While planning a wedding, brides worry most about their dress, flowers, food, and venue. But, they sometimes forget all the little rituals and traditions that are part of this big event.
Although these rituals and traditions might seem silly, or you might take them for granted, they have a deep rooted history. Without them, a wedding wouldn’t seem like a wedding.
Curious and intrigued, I went in search of reasons behind the most common wedding rituals, and here’s what I found.
Giving Away the Bride
The process of giving away the bride dates back to a time when young women were thought of as property. Until they were married, they were owned by their fathers, and he could even use them in business negotiations. It was common for fathers to promise their daughter’s to wealthy men, in hopes that they too would benefit from this exchange.
As sexist and outdated as this tradition might seem, it’s still quite common. However, the modern day meaning behind it is more symbolical, which is why this tradition is still widely accepted. Now, it is interpreted as the father “letting go” of his little girl, and allowing her to become an independent woman.

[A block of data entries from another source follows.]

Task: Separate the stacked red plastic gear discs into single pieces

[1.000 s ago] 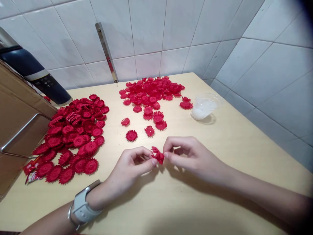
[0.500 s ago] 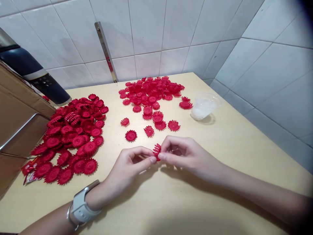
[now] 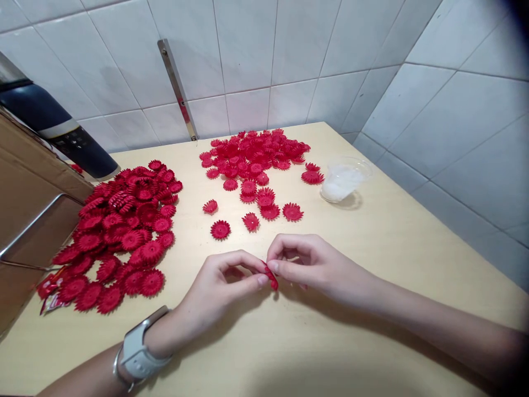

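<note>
A small red flower piece (image 3: pixel 273 280) is pinched between both hands above the front middle of the table. My left hand (image 3: pixel 231 281), with a watch on its wrist, grips its left side between thumb and index finger. From the right, my right hand (image 3: pixel 308 264) holds its upper edge with thumb and fingertips. The piece is partly hidden by the fingers. Beyond the hands lie loose red flower pieces (image 3: pixel 220 230), with a pile of them (image 3: pixel 256 151) farther back. Another large pile (image 3: pixel 132 240) is at the left.
A clear plastic cup (image 3: pixel 343 182) with whitish contents stands at the right. On the left are a cardboard box (image 3: pixel 28 182), a dark bottle (image 3: pixel 70 129) and a small red wrapper (image 3: pixel 52 286). Tiled walls (image 3: pixel 248 49) border the table (image 3: pixel 351 342).
The held flower piece has tilted and turned, now showing lower between the fingers. My right hand has shifted slightly left, and my left hand's fingertips slightly right.
</note>
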Tool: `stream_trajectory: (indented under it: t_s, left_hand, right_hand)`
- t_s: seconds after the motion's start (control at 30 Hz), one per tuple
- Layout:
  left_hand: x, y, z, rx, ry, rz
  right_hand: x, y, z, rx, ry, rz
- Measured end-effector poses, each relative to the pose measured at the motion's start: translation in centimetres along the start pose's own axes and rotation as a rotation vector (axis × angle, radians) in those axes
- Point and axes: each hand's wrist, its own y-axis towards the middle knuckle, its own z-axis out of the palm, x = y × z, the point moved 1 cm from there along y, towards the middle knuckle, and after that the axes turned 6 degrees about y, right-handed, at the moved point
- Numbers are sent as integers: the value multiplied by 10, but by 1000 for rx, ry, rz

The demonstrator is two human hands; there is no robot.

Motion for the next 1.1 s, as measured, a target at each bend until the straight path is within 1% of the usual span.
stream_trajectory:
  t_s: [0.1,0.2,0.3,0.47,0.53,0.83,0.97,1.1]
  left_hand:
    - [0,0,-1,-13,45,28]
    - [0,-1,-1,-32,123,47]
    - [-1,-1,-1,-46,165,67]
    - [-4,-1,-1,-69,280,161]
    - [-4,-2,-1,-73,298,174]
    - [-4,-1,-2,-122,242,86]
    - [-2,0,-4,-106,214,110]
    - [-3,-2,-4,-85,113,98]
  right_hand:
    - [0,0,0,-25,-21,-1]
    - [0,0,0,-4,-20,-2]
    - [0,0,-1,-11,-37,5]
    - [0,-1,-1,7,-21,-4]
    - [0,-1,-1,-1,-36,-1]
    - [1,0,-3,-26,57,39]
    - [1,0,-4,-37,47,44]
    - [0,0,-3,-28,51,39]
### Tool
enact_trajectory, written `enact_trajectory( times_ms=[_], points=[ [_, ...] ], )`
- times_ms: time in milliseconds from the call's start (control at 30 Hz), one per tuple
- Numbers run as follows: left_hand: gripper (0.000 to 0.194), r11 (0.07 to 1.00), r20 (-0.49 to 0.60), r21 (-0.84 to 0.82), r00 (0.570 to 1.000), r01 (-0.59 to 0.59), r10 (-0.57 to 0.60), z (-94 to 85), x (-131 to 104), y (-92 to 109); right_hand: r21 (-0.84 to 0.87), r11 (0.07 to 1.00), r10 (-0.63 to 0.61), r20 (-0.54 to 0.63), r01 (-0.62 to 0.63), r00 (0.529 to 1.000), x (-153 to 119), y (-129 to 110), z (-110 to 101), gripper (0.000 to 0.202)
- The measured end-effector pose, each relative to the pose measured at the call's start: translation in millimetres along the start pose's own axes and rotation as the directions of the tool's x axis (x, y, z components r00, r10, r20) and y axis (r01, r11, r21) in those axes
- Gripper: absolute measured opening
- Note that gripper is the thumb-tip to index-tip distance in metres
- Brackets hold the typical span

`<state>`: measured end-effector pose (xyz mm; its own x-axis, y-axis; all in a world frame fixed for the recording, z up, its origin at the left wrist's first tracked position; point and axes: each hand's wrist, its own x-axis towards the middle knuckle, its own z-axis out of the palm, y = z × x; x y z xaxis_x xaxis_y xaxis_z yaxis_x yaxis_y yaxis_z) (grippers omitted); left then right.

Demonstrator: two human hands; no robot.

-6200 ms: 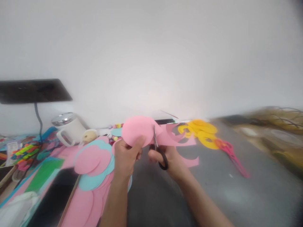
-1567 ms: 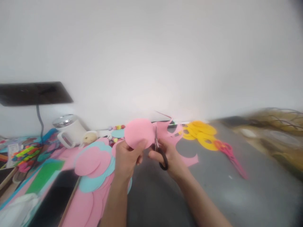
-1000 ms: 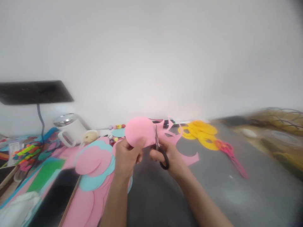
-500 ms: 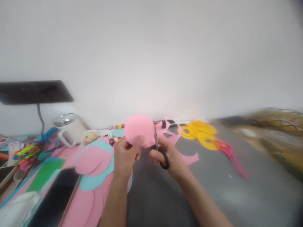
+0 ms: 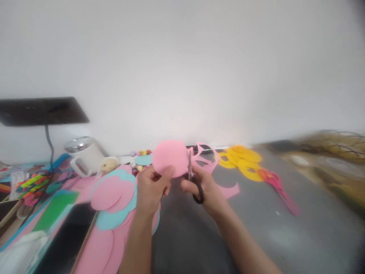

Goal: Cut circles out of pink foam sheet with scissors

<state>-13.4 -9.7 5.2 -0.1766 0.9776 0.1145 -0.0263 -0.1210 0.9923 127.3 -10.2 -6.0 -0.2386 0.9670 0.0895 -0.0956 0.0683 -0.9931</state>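
Note:
My left hand (image 5: 152, 188) pinches the lower edge of a round pink paper piece (image 5: 170, 156), thumb on its face. In my right hand (image 5: 203, 186) is a pair of scissors (image 5: 197, 190) with black handles. Their blades point upward along the right edge of the pink paper piece. Just beyond the scissors are pink paper scraps (image 5: 209, 165) with curved cut-outs. Another curved pink scrap (image 5: 229, 191) lies on the grey table (image 5: 194, 236), right of my right hand.
Left of my arms lie pink and blue paper circles (image 5: 107, 192) and a phone-like black slab (image 5: 67, 236). A white mug (image 5: 88, 158) stands at the back. Yellow paper rings (image 5: 242, 158) and pink scissors (image 5: 278, 186) lie to the right.
The pink paper piece has shifted slightly right and turned, and its lower right edge now looks smoother. The scissors' blades appear closer together and a little lower.

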Motion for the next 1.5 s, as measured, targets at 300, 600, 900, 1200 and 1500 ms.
enact_trajectory(
  times_ms=[300,600,900,1200,1500],
  points=[
    [0.039,1.000,0.036,0.016,0.999,0.021,-0.022,-2.7,2.2,-3.1,0.001,1.000,0.001,0.002,-0.001,1.000,0.8,3.2,-1.8,0.031],
    [0.039,0.999,0.023,0.030,1.000,-0.017,0.016,-2.8,2.2,-3.1,-0.022,0.999,0.035,-0.018,-0.035,0.999,0.7,-1.2,-0.9,0.022],
    [0.038,1.000,-0.010,-0.010,1.000,-0.021,0.021,-1.4,1.3,-1.6,-0.017,0.999,0.031,-0.020,-0.032,0.999,-1.4,-1.0,-0.8,0.019],
    [0.037,1.000,-0.023,-0.026,1.000,0.000,-0.001,0.5,0.8,0.3,-0.014,0.999,0.038,-0.013,-0.039,0.999,-0.9,-0.4,-0.6,0.022],
    [0.037,0.999,-0.054,-0.048,0.999,0.005,-0.007,0.3,0.9,1.4,0.015,0.998,0.069,-0.004,-0.069,0.998,-1.8,-2.2,0.1,0.017]
  ],
)
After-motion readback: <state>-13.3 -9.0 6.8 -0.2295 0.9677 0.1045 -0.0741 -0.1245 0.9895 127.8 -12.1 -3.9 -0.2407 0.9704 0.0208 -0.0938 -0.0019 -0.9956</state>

The Lighting of the Unity Candle
The unity candle ceremony is most common in traditional weddings with religious undertones. One secular interpretation of this is the sand ceremony, which you can read more about below. In the unity candle ceremony, the bride and groom both use two smaller candles to simultaneously light one large candle. This symbolizes the joining of two as one.
The Broom Ceremony
While doing some research, I found an old tradition called the broom ceremony. This is a common ritual among African American couples, although it isn’t practiced as much now as it used to be. When slavery existed, slaves were not allowed to have traditional, legally recognized ceremonies. The broom ceremony was something that developed within the community, as a secret way of confirming a couple’s union. The officiant would place a broom on the ground, and the couple would jump over it together. This symbolized them crossing over together into a new life.
The Sand Ceremony
The sand ceremony is the secular version of the unity candle. Not everyone wants a ceremony based on religious tradition, but they still want to do something that signifies the joining of two into one. The sand ceremony is the perfect alternative. The bride and groom both pour different colored sand into a glass, which is fun, symbolic, and gives them a great post wedding keepsake.
Circling is a popular tradition in Eastern Europe, especially among those who practice the Hindu religion. In this ritual, the bride and groom circle the altar three times, which symbolizes their newfound journey together as a couple, and unified them as one. Circling is to Eastern Europeans as a post ceremony kiss is to Americans – a publicly acknowledged way of sealing the deal.